Every district council has to have a development plan and our area has more than one.  We have a Lewes District Development plan which covers Peachaven, Newhaven Seaford and the north of the District, the South Downs National Park plan which covers Lewes and the National Park area, and the East Sussex County plan, which covers things like minerals and schools, which the County is responsible for.  These plans are important because they are a framework against which individual planning applications are judged.

But increasingly, town and parish councils have got involved in drawing up their own neighbourhood plans for their area. These plans must not contradict the other plans, but can add more detail.  In theory they have the same status as the other plans, but this is not always the case. In Newick recently, a proposal for new housing was allowed even though it was not in the Newick plan, although this is still subject to dispute.


Lewes Town is currently drawing up its own neighbourhood plan.

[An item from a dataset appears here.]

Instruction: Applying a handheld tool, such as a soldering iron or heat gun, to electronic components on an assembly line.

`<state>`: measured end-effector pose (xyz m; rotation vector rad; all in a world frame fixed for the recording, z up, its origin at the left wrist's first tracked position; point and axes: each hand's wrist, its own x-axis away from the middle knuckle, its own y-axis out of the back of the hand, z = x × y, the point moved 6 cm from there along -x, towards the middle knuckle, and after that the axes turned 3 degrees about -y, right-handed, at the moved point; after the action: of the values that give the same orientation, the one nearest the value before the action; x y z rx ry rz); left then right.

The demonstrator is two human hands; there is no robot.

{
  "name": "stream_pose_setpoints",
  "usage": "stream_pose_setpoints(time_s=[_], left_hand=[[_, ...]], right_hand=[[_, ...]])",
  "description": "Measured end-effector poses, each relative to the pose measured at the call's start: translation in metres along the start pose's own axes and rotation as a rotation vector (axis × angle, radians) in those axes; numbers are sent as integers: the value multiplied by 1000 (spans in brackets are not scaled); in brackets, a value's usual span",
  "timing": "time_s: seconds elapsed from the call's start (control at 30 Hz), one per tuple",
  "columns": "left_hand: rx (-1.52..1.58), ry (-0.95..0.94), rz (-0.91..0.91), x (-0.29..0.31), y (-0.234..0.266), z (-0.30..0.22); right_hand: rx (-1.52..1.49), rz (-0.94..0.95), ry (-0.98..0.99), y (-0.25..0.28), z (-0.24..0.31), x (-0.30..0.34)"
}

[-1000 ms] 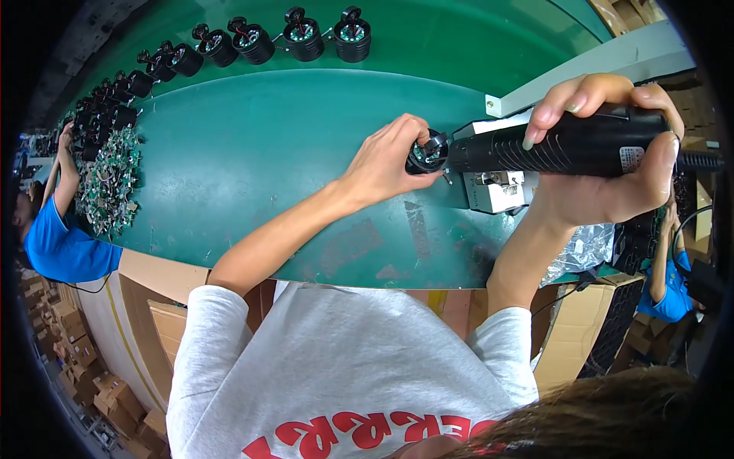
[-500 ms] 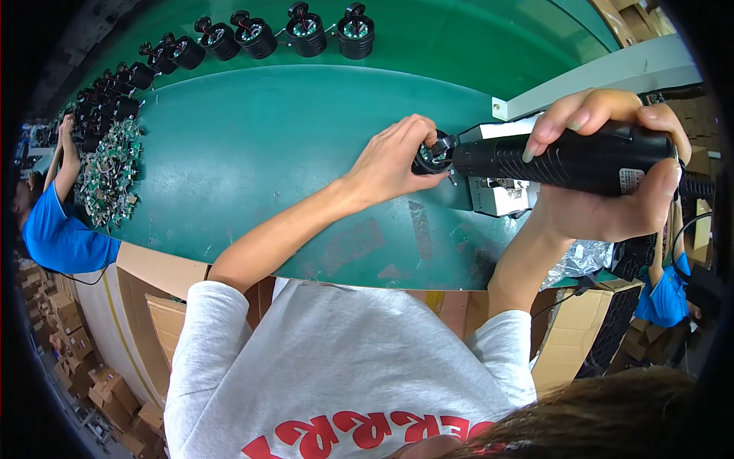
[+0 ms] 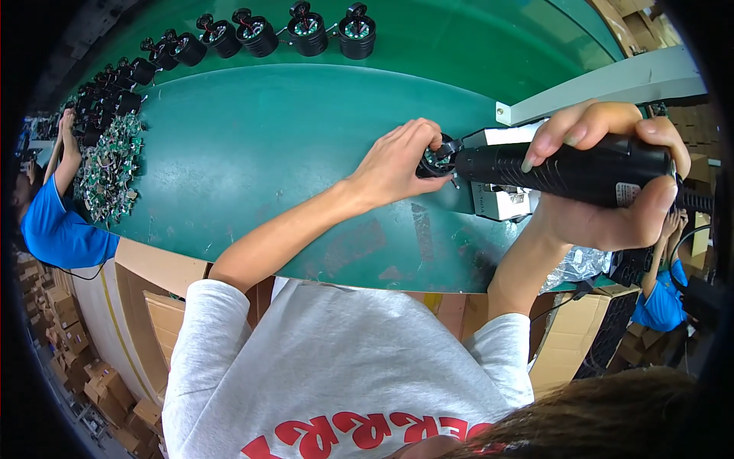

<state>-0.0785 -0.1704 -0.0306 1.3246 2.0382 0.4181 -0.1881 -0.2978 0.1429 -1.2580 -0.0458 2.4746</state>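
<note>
My left hand point(image 3: 396, 164) curls round a black cylindrical housing point(image 3: 436, 162) with a green circuit board inside, steadying it on the green table. In my right hand point(image 3: 600, 218) is a black electric screwdriver point(image 3: 512, 163), held almost level, fingers over the top and thumb beneath. Its front end meets the housing's right side at the opening; the tip itself is hidden there. A white and black box-like fixture point(image 3: 501, 203) stands behind and under the screwdriver, partly covered by it.
A row of similar black housings point(image 3: 357, 37) lines the far edge. Loose circuit boards point(image 3: 111, 168) are heaped at the left. Clear plastic bags point(image 3: 577, 268) lie by my right forearm. A grey metal bar point(image 3: 608, 80) crosses the far right. Blue-sleeved people point(image 3: 65, 226) work on both sides.
The housing and my left hand have shifted very slightly right. The screwdriver's back end has dipped a little; both hands keep their holds.
</note>
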Motion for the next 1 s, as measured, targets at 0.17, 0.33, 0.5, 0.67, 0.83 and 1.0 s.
stream_pose_setpoints(time_s=[0.17,0.33,0.5,0.67,0.83,1.0], left_hand=[[-45,-70,21,-5,-3,-4],[-78,-76,54,-5,-2,-4],[-65,-67,18,-13,3,0],[-191,29,-165,-60,31,37],[-162,168,-298,-86,40,86],[-223,42,-452,-83,44,57]], right_hand=[[-18,76,-2,-15,-1,-3],[-45,89,-15,-13,-13,-5],[7,-64,-3,6,11,-5],[165,-171,-18,42,48,2],[266,-422,-157,45,24,1],[134,-495,-184,34,22,5]])
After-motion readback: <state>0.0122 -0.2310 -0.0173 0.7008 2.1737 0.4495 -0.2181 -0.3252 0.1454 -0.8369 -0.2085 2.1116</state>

Some time in the process people working on the plan suggested that the plan should include the requirement to provide “Lewes Low Cost Housing”   The district plan sets out a default position that any development of significant size includes 40% “affordable housing”, but since this can involve rents of up to 80% of the commercial market rent, this is not much good for local people on low incomes who want to rent.

A one bedroomed flat in Lewes is likely to cost £180 per week and up with 2 bedroomed property generally going for between £200 and £280 per week.   Despite the apparent affluence of Lewes, those who want to rent long term are likely to be on low wages and unable to afford even 80% of these figures.

New councilor Chelsea Renton fought for the Lewes Low Cost Housing proposal on the town council .  This was opposed by some on the grounds that this would not be allowed and the plans would be rejected by officials.  But the proposal was passed by the town council and became part of the plan.


The official concerned is the independent examiner.

The South Downs National Park Authority appointed Mr Andrew Ashcroft, as the Independent Examiner of the Lewes Neighbourhood. The Examiner assessed whether the Plan met legal requirements and fitted with the other plans.

Mr Ashcroft has now issued his report. You can read it here.

He has NOT struck out Lewes Low Cost Housing not meeting legal requirements or contradicting other plans, despite fears that he would do so. Lewes Low Cost Housing  will go forward as part of the plan.

He was broadly supportive of the plan as a whole, although he did make a number of detailed changes and suggested that a District Council development off of Blois Road was not appropriate.


The plan has a number of further hoops to jump through but it looks like the principle of low cost housing for ordinary people has been accepted.

Even if the plan comes into force this does not mean that we will see an outbreak of new housing that people can actually (as opposed to theoretically) afford.

The plan does not cover developments that have already got permission, such as the Lewes North Street Quarter.

Developers can get out of the provision if they can show that providing low cost, or even affordable housing would make the scheme “unviable”, although a council could then refuse the application. But the onus would be on the developer to prove that low cost housing could not be provided.

But nevertheless it is a step forward in a town where a form of social cleansing is going on as people with low incomes are being driven out by housing costs.  Some recent surveys suggest that up to a quarter of children in the town are growing up in poverty, a figure that would be reduced to 15% if housing costs were lower.

Town and parish council members who would like to include similar proposals in their plans should contact the Lewes Eye at contact@leweseye.co.uk


Local plans are a key part of the planning process.  If an area is zoned for, for example, industry, it is very hard to argue against a planning application in that area for an industrial site.  You can only haggle about the design and similar minor things.  If somewhere is zoned for housing and meets the criteria, then an application for housing of a reasonable design must be passed.  If this proposal is finalised, then the provision of low cost housing would be part of the criteria.

Once the plan is agreed and passed by a planning inspector and the secretary of state it is almost set in stone, so the decision is a very important one.